State v. Kilgore
30 Neb. Ct. App. 273
| Neb. Ct. App. | 2021Background
- On August 27–28, 2019, Marcus Kilgore disciplined his 9-year-old daughter and 12-year-old son with a belt after they failed to finish chores; the daughter received a red welt on her lower back and reported pain the next day to her school counselor. Photographs of the mark were taken by police.
- The State charged Kilgore with caretaker neglect (Omaha Mun. Code § 20-97) and disorderly conduct; county court convicted him of caretaker neglect, acquitted him on disorderly conduct, and sentenced him to 21 days in jail.
- Kilgore appealed to the district court, asserting insufficiency of the evidence, improper admission of prior-act evidence, and that parental disciplinary force under Neb. Rev. Stat. § 28-1413(1) protected his conduct.
- The district court held the county court abused its discretion by admitting police testimony about a prior belt use but concluded the conviction was supported by sufficient independent evidence and affirmed.
- On further appeal, the Court of Appeals reviewed whether the evidence, viewed in the light most favorable to the State, was sufficient to establish caretaker neglect and whether the parental-force defense applied.
Issues
| Issue | Plaintiff's Argument | Defendant's Argument | Held |
|---|---|---|---|
| Sufficiency of evidence to convict of caretaker neglect | State: children's testimony and photos show Kilgore negligently placed child in danger or cruelly punished her | Kilgore: punishment was reasonable discipline; injury minor and not criminal | Affirmed: a rational factfinder could find elements proved beyond a reasonable doubt |
| Applicability of parental-force defense (§ 28-1413(1)) | State: parental force defense does not cover immoderate/unreasonable punishment that risks extreme pain or distress | Kilgore: belt discipline was a lawful, moderate parental punishment protected by statute | Held: question for factfinder; here factfinder could conclude the force was not reasonable and defense did not apply |
| Admission of prior-act evidence (use of belt on other occasions) | State: prior incidents showed context/habit | Kilgore: admission improper and prejudicial; no proper pretrial notice | District court: admission was an abuse of discretion, but error was harmless because other evidence independently supported conviction |
| Appellate standard of review | State: appellate court must view evidence most favorably to prosecution and not reweigh credibility | Kilgore: contends evidence legally insufficient | Held: applied standard; appellate court will not reweigh and affirmed conviction if a rational trier of fact could find guilt |
Key Cases Cited
- State v. Collins, 307 Neb. 581 (2020) (district court as intermediate appellate reviewer and review limited to record error)

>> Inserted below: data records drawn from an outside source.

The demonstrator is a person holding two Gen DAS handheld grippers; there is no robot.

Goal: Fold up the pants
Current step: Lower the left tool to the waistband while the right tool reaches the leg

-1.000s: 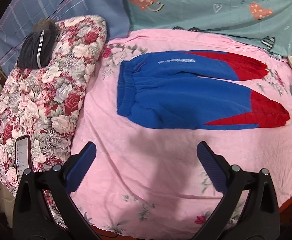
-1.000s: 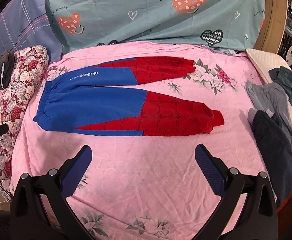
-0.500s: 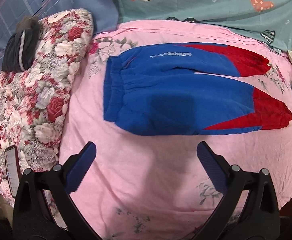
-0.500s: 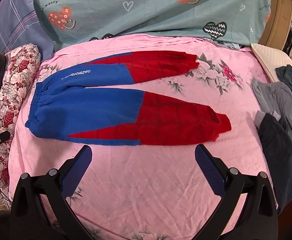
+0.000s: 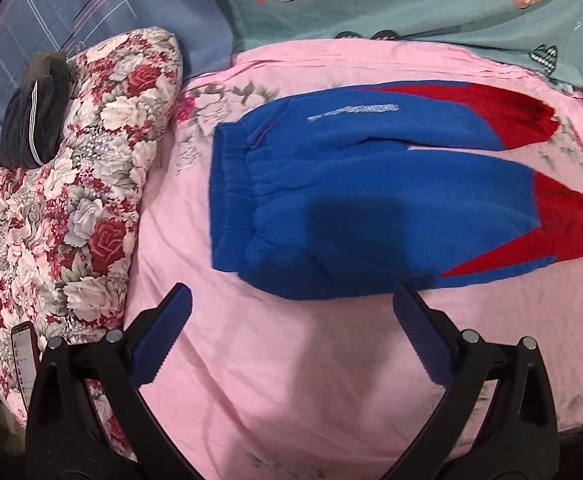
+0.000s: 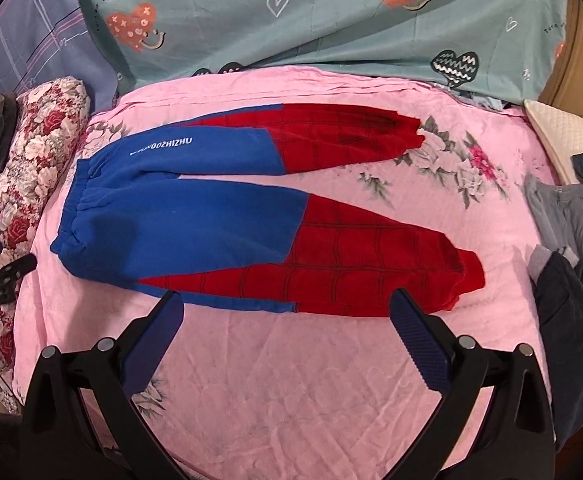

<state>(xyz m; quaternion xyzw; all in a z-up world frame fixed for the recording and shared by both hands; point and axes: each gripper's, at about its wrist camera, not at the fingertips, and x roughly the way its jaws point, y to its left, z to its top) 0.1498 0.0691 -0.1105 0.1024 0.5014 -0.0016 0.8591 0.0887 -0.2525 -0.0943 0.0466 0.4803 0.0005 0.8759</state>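
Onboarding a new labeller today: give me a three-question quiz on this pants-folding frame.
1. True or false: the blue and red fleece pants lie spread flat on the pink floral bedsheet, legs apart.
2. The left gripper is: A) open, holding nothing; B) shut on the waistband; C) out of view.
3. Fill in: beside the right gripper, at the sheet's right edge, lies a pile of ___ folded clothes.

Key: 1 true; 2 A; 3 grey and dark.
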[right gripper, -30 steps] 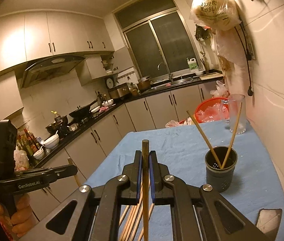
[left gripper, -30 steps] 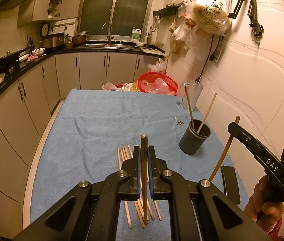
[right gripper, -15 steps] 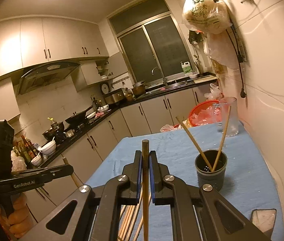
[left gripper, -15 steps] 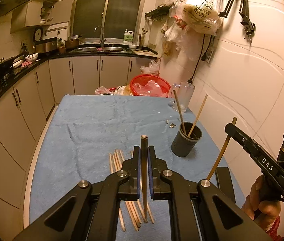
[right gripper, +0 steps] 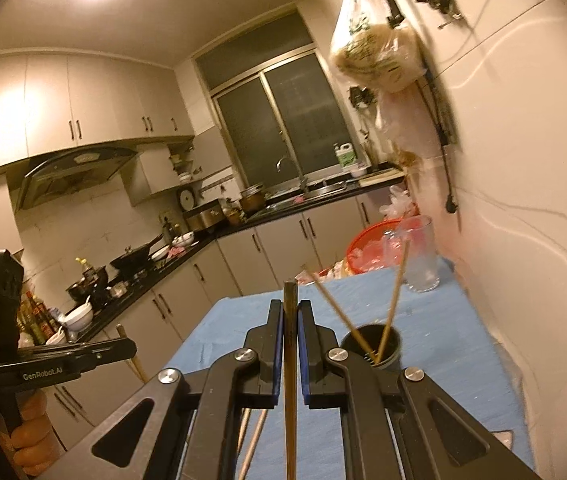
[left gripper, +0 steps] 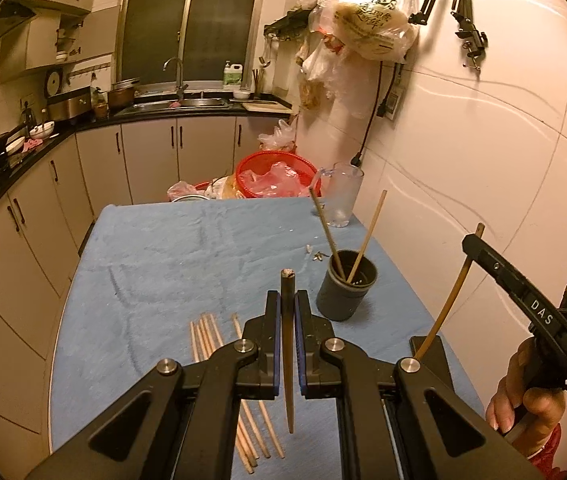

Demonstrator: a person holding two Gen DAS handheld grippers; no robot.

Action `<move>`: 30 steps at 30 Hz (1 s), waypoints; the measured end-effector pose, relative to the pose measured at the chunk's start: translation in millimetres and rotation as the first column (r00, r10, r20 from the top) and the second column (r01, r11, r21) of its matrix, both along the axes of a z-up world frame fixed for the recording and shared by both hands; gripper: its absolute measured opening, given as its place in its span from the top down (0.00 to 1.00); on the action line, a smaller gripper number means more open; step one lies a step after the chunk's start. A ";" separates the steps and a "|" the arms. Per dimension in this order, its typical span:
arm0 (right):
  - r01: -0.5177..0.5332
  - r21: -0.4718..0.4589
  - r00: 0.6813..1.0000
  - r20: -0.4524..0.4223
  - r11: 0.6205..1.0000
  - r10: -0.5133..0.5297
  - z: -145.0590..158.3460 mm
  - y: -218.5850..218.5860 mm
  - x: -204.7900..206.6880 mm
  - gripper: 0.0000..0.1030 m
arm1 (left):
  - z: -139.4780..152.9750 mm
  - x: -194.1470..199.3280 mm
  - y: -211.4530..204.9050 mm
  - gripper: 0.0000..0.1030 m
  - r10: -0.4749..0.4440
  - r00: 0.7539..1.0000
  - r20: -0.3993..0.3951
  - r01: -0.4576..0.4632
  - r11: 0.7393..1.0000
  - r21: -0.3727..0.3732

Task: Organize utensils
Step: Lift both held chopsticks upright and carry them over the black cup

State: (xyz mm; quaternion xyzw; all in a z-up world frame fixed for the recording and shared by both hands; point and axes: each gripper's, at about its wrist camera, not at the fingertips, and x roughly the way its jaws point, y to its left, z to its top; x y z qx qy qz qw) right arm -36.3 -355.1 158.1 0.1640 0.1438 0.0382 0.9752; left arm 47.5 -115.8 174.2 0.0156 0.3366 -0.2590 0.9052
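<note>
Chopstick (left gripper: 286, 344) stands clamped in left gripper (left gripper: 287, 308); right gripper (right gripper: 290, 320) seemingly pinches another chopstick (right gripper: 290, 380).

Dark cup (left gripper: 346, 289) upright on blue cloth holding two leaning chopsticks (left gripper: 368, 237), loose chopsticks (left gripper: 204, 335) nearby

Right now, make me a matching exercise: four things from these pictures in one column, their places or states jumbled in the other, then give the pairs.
Things:
1. left gripper
2. dark cup
3. glass mug
4. loose chopsticks

Places or states:
A. lying flat on the blue cloth
B. holds two leaning chopsticks
C. at the table's far end, near the wall
D. shut on one chopstick

Pairs: 1-D, 2-B, 3-C, 4-A
</note>
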 end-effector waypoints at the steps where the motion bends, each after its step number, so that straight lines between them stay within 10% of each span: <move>1: 0.004 0.004 1.000 0.003 1.000 -0.004 1.3 -3.4 0.2 0.93 | 0.7 0.6 -2.3 0.93 -0.003 1.000 0.000 0.003 1.000 0.000; 30: 0.146 0.074 0.982 0.106 0.986 -0.154 67.7 -88.8 58.1 0.93 | 73.0 65.3 -99.9 0.93 -0.054 0.995 0.081 0.059 0.996 -0.065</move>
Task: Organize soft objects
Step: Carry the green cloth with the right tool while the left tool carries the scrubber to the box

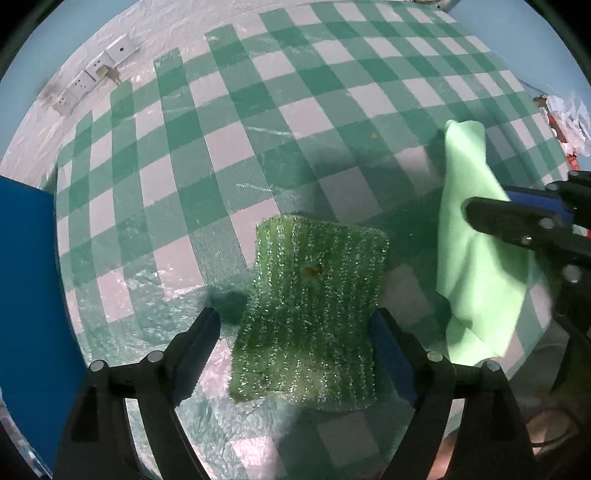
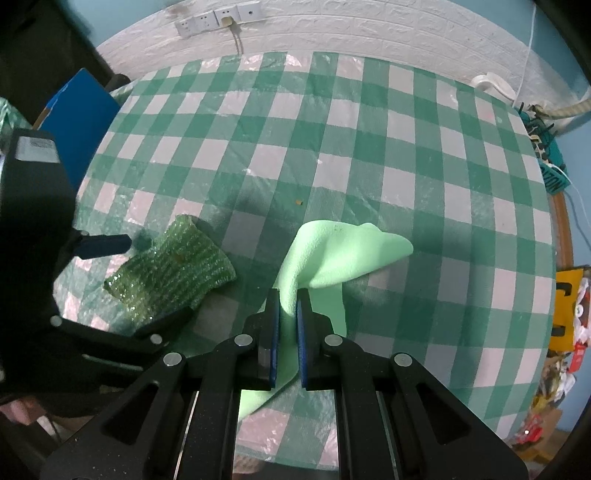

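Surface [image 2: 369, 155]: round, under a green-and-white checked cover; white wall with sockets [image 2: 218, 18] behind, blue box [image 2: 81, 114] at its left edge.
Sponge [image 1: 310, 310]: glittery green, bent into a step, front part flat on the surface and back part tilted up; lay between the left fingers [image 1: 201, 347], well left of the cloth.
Left gripper [image 1: 295, 332]: fingers apart on either side of the sponge, right finger mostly hidden behind it; contact could not be told, and nothing looked clamped; probably lined up to close on it.
Cloth [image 2: 332, 254]: pale green, pinched near its middle, far end draped onto the surface, near end hanging below the fingers.
Right gripper [image 2: 287, 302]: fingers nearly together, clamped on a fold of the cloth, held low so the cloth trailed instead of bunching.
Stage: judged midway, both soft things in hand or nearly so, neither yet laid neatly.
Risk: thin cloth might slip from so small a pinch.
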A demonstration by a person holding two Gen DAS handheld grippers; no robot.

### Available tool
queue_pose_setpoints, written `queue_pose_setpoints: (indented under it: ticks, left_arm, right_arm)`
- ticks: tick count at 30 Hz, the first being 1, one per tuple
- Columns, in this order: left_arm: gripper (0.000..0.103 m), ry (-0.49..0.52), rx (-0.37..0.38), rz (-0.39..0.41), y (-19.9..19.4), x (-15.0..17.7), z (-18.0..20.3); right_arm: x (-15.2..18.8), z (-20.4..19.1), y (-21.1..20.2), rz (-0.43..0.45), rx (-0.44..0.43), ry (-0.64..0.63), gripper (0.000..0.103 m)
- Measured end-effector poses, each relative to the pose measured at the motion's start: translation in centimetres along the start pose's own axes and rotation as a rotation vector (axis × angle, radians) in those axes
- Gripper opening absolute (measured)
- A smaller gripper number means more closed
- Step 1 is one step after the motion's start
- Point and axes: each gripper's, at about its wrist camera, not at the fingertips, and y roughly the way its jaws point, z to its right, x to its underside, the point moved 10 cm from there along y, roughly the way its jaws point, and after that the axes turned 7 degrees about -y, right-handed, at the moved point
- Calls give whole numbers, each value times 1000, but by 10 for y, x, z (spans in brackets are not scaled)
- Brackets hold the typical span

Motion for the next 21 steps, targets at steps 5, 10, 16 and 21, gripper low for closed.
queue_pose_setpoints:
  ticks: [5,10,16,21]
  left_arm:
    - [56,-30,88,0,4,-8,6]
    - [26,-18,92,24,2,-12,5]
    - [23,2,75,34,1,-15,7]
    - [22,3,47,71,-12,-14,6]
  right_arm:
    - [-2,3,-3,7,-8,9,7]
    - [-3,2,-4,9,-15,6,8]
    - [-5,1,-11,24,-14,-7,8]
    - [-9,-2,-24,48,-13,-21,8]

- State v. Price, 306 Neb. 38 (2020) (standard for reviewing sufficiency of evidence in criminal cases)
- Maria A. on behalf of Leslie G. v. Oscar G., 301 Neb. 673 (2018) (§ 28-1413 codifies common-law parental-force defense)
- State v. Figures, 308 Neb. 801 (2021) (appellate sufficiency inquiry: could any rational trier of fact find elements beyond reasonable doubt)
- State v. Sinica, 220 Neb. 792 (1985) (distinguishing reasonable disciplinary measures from cruel punishment)
- State v. Miner, 216 Neb. 309 (1984) (reasonableness of parental discipline is a question for the factfinder)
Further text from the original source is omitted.